Martedì 19 dicembre, alle 21, al Teatro Massimo Comunale di Siracusa (via del Teatro, Ortigia), andrà in scena “Il Derviscio di Bukhara”, spettacolo scritto e diretto da Alberto Samonà: un viaggio, che attraverso narrazione, musica e danze sufi e persiane, conduce il pubblico fra le magie dell’Oriente e dell’Asia Centrale, alla scoperta della spiritualità dei dervisci, di cui la città di Bukhara fu in vari periodi uno dei centri più importanti.
Narrazioni teatrali con Stefania Blandeburgo e Davide Colnaghi. Musica e canti sufi con Tito Rinesi & Ensemble Dargah: Tito Rinesi (voce, tamburo a cornice, saz), Piero Grassini (oud e voce), René Rashid Scheier (flauto ney) e Flavio Spotti (percussioni e voce). Danze dei dervisci e coreografie con Grazia Cernuto (danze persiane) e Amal Oursana (Samā, danze sufi). Il testo è del giornalista e scrittore Alberto Samonà. Produzione “Terzo Millennio Progetti Artistici”.
“Il Derviscio di Bukhara” è offerto dal Parco Archeologico di Siracusa, che lo ha voluto donare a Siracusa nell’ambito del programma di iniziative “Il Parco per la città”, grazie alla collaborazione con il Comune, che ha messo a disposizione il Teatro Massimo cittadino.
Lo spettacolo prevede un biglietto di ingresso dal costo simbolico di 1 euro. Le prenotazioni posso essere effettuate direttamente al botteghino del teatro, dal lunedì al sabato dalle 16 alle 20, telefonicamente allo 0931 1791148, oppure 3345683715. Per info: direzione@teatrodellacitta.it.
Tra simboli, racconti e analogie proprie del Sufismo, “Il derviscio di Bukhara” non è uno spettacolo teatrale, musicale o di danza, ma un invito alla ricerca interiore e alla scoperta di un universo che si dischiude in una dimensione senza tempo, ancorché antica di secoli. Un gesto di ringraziamento e al tempo stesso, una preghiera, proprio come il samā dei dervisci.

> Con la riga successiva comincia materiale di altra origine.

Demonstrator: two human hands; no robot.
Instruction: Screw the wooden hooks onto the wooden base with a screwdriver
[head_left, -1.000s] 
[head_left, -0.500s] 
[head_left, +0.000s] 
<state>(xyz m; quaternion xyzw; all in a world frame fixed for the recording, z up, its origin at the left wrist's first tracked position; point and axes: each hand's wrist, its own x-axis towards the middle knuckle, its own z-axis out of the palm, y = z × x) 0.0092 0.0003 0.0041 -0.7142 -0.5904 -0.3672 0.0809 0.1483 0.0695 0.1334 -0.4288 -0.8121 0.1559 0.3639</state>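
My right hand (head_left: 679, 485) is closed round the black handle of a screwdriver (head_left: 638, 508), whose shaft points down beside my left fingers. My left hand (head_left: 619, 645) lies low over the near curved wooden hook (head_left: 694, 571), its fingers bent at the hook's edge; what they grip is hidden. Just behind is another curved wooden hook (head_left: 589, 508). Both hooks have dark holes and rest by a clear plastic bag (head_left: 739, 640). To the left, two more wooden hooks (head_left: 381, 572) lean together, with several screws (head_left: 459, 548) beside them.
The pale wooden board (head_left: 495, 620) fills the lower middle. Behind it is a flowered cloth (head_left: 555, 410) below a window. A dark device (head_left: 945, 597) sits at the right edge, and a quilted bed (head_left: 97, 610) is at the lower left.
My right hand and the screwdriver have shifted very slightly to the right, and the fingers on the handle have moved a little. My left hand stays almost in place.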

È un incontro fra tradizioni: la spiritualità dell’Asia Centrale, la danza sacra dei dervisci e quelle di più marcata influenza persiana, la musica sufi dell’area ottomano-turca e del vicino Oriente e le narrazioni circolari e rituali dell’Asia. Un incontro che è metafora di un viaggio lungo la “Via della Seta”, di cui la città di Bukhara fu tappa fondamentale, meta di viaggiatori di ogni provenienza che attraversavano vasti territori su questa rotta che congiungeva e congiunge, spiritualmente e culturalmente, Oriente e Occidente, fino al Mediterraneo.
Al centro della vicenda narrata c’è l’arte dei tappeti, che in questi luoghi si tramanda da sempre e che schiude alla conoscenza di antichi saperi. Ma è anche un racconto d’amore: fra i riferimenti e le fonti a cui si ispira lo spettacolo, infatti, vi sono fiabe e poemi orientali, fra cui la storia di “Leyla e Majnun” di Nizami Ganjavi, poeta persiano del XII secolo d.C. Il testo è, inoltre, arricchito dall’inserimento di racconti della tradizione del Sufismo.
Le armonie musicali e i canti patrimonio dei dervisci accompagnano sovente il sacro rito dello zhikr e le danze sacre danno la possibilità di scoprire un universo sacro che congiunge il nostro piano con quello Divino. Allo stesso modo, il ritmo della voce completa l’opera in una “circolarità rituale”, propria della tradizione dei cantastorie erranti d’Oriente.
“Il derviscio di Bukhara” può, dunque, essere considerato come la ricerca di un incontro con il piano universale, che avviene mediante la parola, il suono e il movimento.